Hi, I'm Mary-Kate Fallon,
Founder & CEO of Mary-Kate Medicine.
We are going to unlock your awareness of the emotion of shame, what it entails and where it's keeping you trapped in a box of ‘too-muchness’ or 'not enoughness.'
Imagine who you could be without the nagging voice that says 'you're not enough'. This is YOUR Secret Sauce to Freedom.
I can’t wait to see you inside...
Monday October 10th 2022 @7pm BST.
Shame is the feeling of embarrassment, humiliation, and not belonging.
We feel shame when we believe we’ve violated a social norm, and that we are going to be judged by other people around us.
In these moments we feel humiliation, we feel exposed, and we feel small.
We are unable to look someone in the eye, and all we want to do is sink into the ground and disappear.
Shame is a function of society. It's a painful emotion that arises when our deepest foundational human need to feel safe and to belong remains unmet.
And because this is so painful to experience, we do anything to not feel it; including shrinking our big goals, our big dreams, desires and things we would like to experience so small that they no longer exist. All in order to manage a feeling that we’ve made up in our heads.
You deserve more than that in your life. So let’s take a look at the filter of your shame, that's not real, understand where it is, neutralise it and turn into your superpower!
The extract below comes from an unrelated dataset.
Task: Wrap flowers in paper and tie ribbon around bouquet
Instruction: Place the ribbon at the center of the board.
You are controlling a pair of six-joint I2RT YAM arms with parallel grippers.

Let's get real about what shame feels like...
It feels like...
Saying yes when you mean NO
It’s normal to want to help people. The shame complex is when you end up sacrificing your own needs in order to not be seen as selfish/tainted/not a good person, even if that means doing something against what YOU want...like keeping the peace (avoiding conflict) so you don’t have to deal with the aftermath emotions. Or helping people with their problems instead of resolving your own. This builds resentment & anger. You want to break free but couldn't possibly let people down.
It feels like...
Shames pipes in when your productivity falls below societies standard deemed as ‘enough’. In order to meet this standard, we live life by endless to-do lists, constantly looking for things to do and then we fall short. When we don't meet the mark, shame leads to feeling inadequate and unworthy regardless of how much we do, and sees relaxation as a privilege rather than a necessity for your wellbeing = unbearable exhaustion & striving for a mark to feel good enough.
It feels like...
Settling for a partner
The fear of being alone is more powerful than the need to love ourselves. Shame will hold us in a belief that we will only be loved if we look a certain way. If we are too big or too small, we face the risk of never being loved. This way of thinking keeps us from moving on from relationships that no longer light us up. We avoid taking the risk to find someone that fulfils us. It holds us in disappointment, hoping their partner will change whilst dreaming about the potential with someone new.
It feels like...
Not asking for help
For many of us, we are taught to be strong, independent and rely on ourselves. When we fail or don’t know what to do, we can feel like a burden. Shame will sneak in and warn you why no one should see your failures, your mistakes, your weakness – and that they will say no if you ask for help anyway, so don't ask. Shame dreads the thought of rejection, it convinces us not to ask, but also to refuse any offer of help so others won’t judge us for being weak. Following this path, people end up carrying their problems alone until finally breaking down in tears at work because no-one noticed how much pressure has been piling up over time.
It feels like...
Hiding your truth
We all want to be loved, but we fear that if people truly knew us they wouldn't love us. When we are ashamed about what makes us different, we hide our true selves behind masks of shame. This creates a version of you where people think they know who you are, but on the inside you couldn’t be more different. Shame keeps us safe from the feelings of rejection at the cost of feeling alone and an outsider unworthy of love.
It feels like...
Pretending you know, when you don't.
Shame makes people protect themselves from looking stupid. It needs to feel in control, and when it doesn’t it will manipulate the truth. It’s going through life thinking ‘Looking stupid is WAY worse than being honest with myself’.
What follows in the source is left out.